Twitter: @SherylKayne


How Sexual Abuse Affected My Mind: An Email from Katie M.

So my story is kind of complicated (as if others aren’t).  When I was about 6 years old, I was continually molested by my brothers friend over the course of a month or so while my brother would be at band practice in our basement.

I had grown up with the effects of the trauma and had some very dark days, ultimately leading to being in an ok place with it around last year.

I started training to become a 24 hour hotline volunteer for a sexual assault survivor advocacy non profit in my town, and had to quit the training after a heavy day of discussing how to handle calls about child sexual abuse. It hadn’t occurred to me how young I really was when it happened to me, and I also hadn’t explored the idea of what could have happened if I had convinced my mom to report it.

Then, a few months later, I was hanging out with my brother (who is ten years older than me, and probably my best friend – we have an awesome healthy relationship) when he confessed that it was actually him that was my molester, and that when my mom was suspicious of me being hurt and asked him about it, he had blamed it on his friend. Being a young, impressionable child, I had completely taken on this version of the story as the truth.

That conversation was the hardest one I have ever had. My brother has struggled for years with alcohol and drug abuse, tearing our family apart, all because he was living with this horrendous guilt of what he had done to me and how he had negatively affected my life. I immediately forgave him because being a witness of his struggle over the years, I wholeheartedly believe that he had it much much worse living with that guilt than I had with just living with the trauma.

It feels odd to tell an incest story that has a happy ending, but it’s the truth. My brother is now 10 months sober and doing fantastic, and I’m at a relatively good place with the truth. We still have an awesome relationship, maybe even better than before. I feel safe with him, I feel like I can tell him anything, and I don’t hold it against him at all.

How it has affected my sexuality?

My sexuality has definitely been affected. I was incredibly promiscuous when I was a teacher that, without a doubt, was stemming from the abuse.
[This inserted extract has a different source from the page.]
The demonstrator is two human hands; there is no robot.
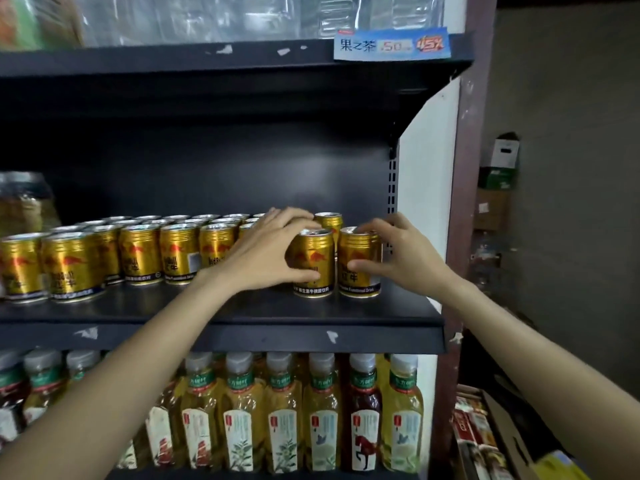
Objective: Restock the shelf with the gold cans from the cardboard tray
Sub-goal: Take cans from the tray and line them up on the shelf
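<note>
A dark metal shelving unit (221,336) fills most of the frame, its middle shelf running across the centre. Along the bottom of the frame stands a row of tea bottles (282,414) with grey caps, most holding yellow liquid, one near the right holding dark red. At the top, clear plastic-wrapped packs (207,15) sit on the upper shelf, and a blue price tag (391,45) is stuck to that shelf's front edge at upper right. In the lower right corner a cardboard box (491,434) holds red packets.

On the middle shelf, rows of gold cans (138,252) stand upright from the left edge to the centre. Right of them two more gold cans stand side by side near the shelf's front, just apart from each other, with a third can (329,221) behind them.

The left hand (266,251) curls around the left front can (313,263), thumb across its label and fingers over its top rim. The right hand (398,252) grips the right front can (358,263), thumb on its front, fingers around its far side. Both cans rest on the shelf.
</note>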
However, now, I haven’t been intimate in about 2 years, excluding one drunken hookup. My low libido was coming from my birth control, which I got off of after realizing the negative effects it had on me, but even after being off the medicine for 9 months, I feel the same way.

Porn disgusts me, and the few times I do get turned on it’s from a romantic intimacy scene in an obscure indie movie (that sounds so lame to write out.) Not wanting to have sex really doesn’t bother me. I know people that are asexual, and I wouldn’t have a problem potentially identifying as so, but as a 20 year old woman it’s tough to find a romantic partner that’s down with celibacy.

I can’t recall any uncomfortable fantasies. It could be safe to say that I’m sometimes attracted to men who look similar to my brother, but I feel like I’d be really digging to try to link the two.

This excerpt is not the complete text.